Some day he will talk, and then perhaps we shall learn what strange things he has been hoarding in the dark places of his memory. Again and again last night he woke me by rattling the bars of his prison, or by sharpening that great bill of his against his perch. I doubt if he slept a wink before daylight. It was strange to hear him thus in the darkness. At times, too, I heard the mellow voices of the owls, sounding clear above the rush of the streams and the patter of rain upon the roof.

Birds pass and repass now in the sunlight. At times the pigeons sweep down from their rest overhead, with sudden clatter of wings, and as they wheel round the house they rouse into speech for a moment the taciturn jackdaw, whose cage adjoins the prison of the yet more silent raven.

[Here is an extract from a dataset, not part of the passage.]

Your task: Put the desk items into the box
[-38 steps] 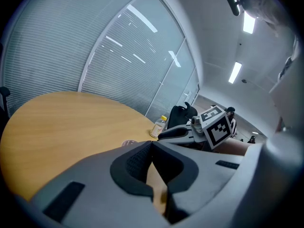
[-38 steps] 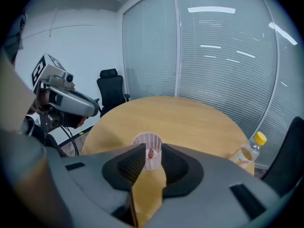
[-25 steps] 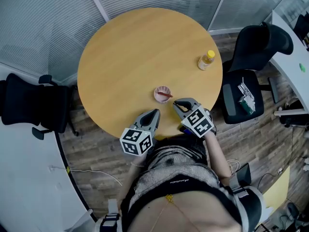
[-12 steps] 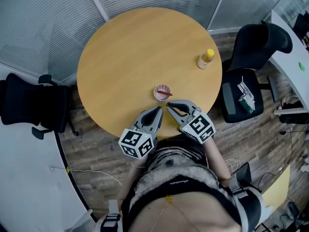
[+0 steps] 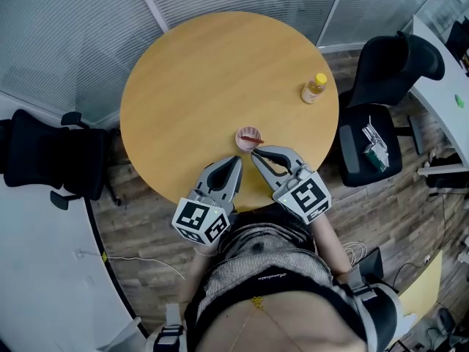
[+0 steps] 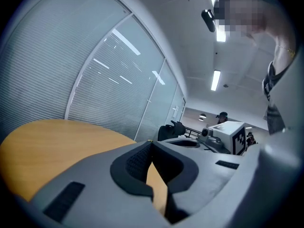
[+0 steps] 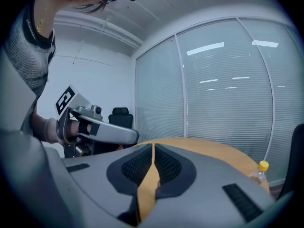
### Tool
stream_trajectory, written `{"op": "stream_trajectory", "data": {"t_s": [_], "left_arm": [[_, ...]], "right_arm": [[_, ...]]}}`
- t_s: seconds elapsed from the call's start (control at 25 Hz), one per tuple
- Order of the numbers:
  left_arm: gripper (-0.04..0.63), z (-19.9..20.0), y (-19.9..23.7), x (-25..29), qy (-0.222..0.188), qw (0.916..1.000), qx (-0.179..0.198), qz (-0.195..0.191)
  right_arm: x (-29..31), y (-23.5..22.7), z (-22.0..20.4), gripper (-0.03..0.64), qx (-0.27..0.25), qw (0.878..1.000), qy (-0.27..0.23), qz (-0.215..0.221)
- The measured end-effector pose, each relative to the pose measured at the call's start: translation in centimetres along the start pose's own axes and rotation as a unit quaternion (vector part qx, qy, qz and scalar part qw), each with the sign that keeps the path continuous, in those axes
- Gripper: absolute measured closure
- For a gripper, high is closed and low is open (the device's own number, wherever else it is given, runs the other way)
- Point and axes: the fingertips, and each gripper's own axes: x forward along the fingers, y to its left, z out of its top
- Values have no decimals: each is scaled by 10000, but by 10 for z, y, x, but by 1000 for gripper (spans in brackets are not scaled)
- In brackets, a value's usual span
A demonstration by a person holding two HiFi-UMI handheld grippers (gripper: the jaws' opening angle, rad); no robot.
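A small pink cup (image 5: pixel 248 138) with a red stick in it stands near the front edge of the round wooden table (image 5: pixel 212 72). A bottle with a yellow cap (image 5: pixel 314 89) stands near the table's right edge and shows again as the bottle (image 7: pixel 260 171) in the right gripper view. My left gripper (image 5: pixel 236 161) is shut and empty, over the table's front edge below the cup. My right gripper (image 5: pixel 256 154) is shut and empty, its tip just below the cup. Each gripper view shows closed jaws over bare tabletop. No box is in view.
A black office chair (image 5: pixel 44 160) stands left of the table. Another black chair (image 5: pixel 385 116) at the right has small items (image 5: pixel 374 147) on its seat. A white desk (image 5: pixel 440 64) lies at far right. Glass walls with blinds run behind the table.
My right gripper has swung left, so its tip now sits just below the pink cup. The left gripper has shifted slightly; both tips now lie close together.
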Motion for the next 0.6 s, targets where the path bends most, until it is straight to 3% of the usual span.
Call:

From far up the moorland sounds the hoarse clamour of crows. And magpies go by, carefully keeping clear of the precincts, as if they were aware that the Master of the House had a keen eye and a steady hand. But they might lay aside their fears. No beast or bird is vermin in this corner of Arcadia. No jay or magpie ever suffered here the penalty of evil deeds or tarnished reputation. One night the Master of the House was roused by the sounds of a slight scuffle outside. An owl had swooped on a rat in a corner of the verandah, and through the wooden wall of the hut was plainly heard the rustle of feathers as the bird spread its broad wings over the body of its victim. Weasels find sanctuary under the very flooring of the shanty, and stoats may hunt the covers at their will without fear of trap or gun. The Hunt know well that there is no surer spot to find a fox than the larch plantations up yonder on the hill. And there, too, the badgers pursue in safety the even tenour of their harmless lives.